Drug Detox and Drug Rehab
Addiction recovery itself begins with a simple goal: to cleanse an addict’s systems of drugs. With that in mind, drug detox is an essential precursor to drug rehab, and the doctors and technicians in a drug detoxification facility are key players in the substance abuse treatment process. It’s only through proper detox care, in the end, that an addict can hope to embark on the road to sobriety with a sound body and an engaged spirit.

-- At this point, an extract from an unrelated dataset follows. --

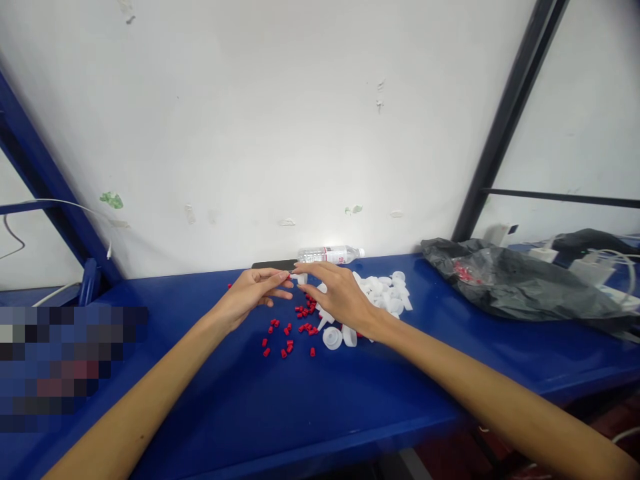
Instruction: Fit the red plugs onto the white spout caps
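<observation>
Even, bright light leaves a pale glare on the wall (280,133) and a soft sheen on the tabletop (240,413); wide-angle distortion stretches the edges, and pixelation hides the lower left.

Backed at 12 o'clock by a white wall (280,120), scuffed, flecked with peeling marks and glowing brightest low at centre. Furnished at 6 o'clock with a glossy blue tabletop (225,413). Framed at 9 o'clock by a slanting blue post (57,190), at 2 o'clock by a black post (510,113). Floored in dark red (445,450) at 5 o'clock.
</observation>
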The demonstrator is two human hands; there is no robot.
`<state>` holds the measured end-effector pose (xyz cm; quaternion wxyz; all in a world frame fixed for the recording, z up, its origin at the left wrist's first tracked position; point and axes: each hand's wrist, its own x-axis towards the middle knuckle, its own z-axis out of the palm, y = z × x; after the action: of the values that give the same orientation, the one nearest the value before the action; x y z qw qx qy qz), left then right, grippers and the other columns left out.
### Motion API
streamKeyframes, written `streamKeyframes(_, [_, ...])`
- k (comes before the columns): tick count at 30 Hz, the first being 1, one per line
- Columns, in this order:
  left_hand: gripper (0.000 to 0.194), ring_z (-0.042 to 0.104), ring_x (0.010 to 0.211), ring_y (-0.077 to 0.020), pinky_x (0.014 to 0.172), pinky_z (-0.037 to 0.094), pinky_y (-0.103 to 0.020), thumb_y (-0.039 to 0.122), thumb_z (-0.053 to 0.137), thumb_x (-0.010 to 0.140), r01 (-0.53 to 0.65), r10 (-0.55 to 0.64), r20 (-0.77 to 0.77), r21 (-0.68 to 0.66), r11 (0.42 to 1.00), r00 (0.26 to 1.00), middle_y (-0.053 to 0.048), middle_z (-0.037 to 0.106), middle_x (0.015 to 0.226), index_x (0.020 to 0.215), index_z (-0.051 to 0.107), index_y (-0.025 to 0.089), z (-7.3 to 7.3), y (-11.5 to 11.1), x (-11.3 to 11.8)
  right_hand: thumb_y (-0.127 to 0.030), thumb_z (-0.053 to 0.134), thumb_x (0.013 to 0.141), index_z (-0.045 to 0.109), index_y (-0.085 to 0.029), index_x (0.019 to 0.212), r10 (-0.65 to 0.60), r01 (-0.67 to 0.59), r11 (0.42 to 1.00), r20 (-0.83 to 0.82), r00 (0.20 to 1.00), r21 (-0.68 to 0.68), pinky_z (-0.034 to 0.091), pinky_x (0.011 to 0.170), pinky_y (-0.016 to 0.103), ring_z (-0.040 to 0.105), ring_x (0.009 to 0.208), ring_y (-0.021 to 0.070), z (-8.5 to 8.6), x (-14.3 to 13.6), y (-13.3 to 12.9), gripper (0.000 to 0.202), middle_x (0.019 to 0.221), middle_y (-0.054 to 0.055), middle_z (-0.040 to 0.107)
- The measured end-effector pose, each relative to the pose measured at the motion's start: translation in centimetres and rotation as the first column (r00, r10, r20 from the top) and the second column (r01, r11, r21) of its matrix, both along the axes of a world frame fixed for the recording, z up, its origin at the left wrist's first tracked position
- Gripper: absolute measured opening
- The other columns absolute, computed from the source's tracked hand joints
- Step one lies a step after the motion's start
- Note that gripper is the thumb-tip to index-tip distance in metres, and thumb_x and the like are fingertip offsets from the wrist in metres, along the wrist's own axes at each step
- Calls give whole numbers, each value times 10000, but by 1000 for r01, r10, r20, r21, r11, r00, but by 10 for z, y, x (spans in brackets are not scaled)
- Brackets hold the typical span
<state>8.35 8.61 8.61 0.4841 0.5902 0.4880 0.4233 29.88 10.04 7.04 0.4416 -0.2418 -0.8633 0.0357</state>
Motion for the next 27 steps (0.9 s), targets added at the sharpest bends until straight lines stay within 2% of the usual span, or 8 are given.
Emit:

Again, addiction is both a physical and a psychological condition, and addiction recovery must address the disease on both levels. From a physical perspective, drug addiction is that state in which drugs and drug chemicals have become part of an addict’s “normal” neural metabolism. Chronic drug abuse entails the substitution of drug products for natural neurotransmitters in the human brain, with the unfortunate consequence that chronic drug addicts literally need drugs to sustain themselves as physical beings.
Given that sort of dependence, it should perhaps go without saying that the initial stage of addiction recovery can be a traumatic one for patients. The good news, though, is that the doctors and caregivers at drug detoxification facilities are specially trained to help patients mitigate the symptoms of drug withdrawal, and that the medical and physical therapies employed by drug detox experts can be enormously successful in ensuring that the withdrawal period is no more trying than it absolutely has to be.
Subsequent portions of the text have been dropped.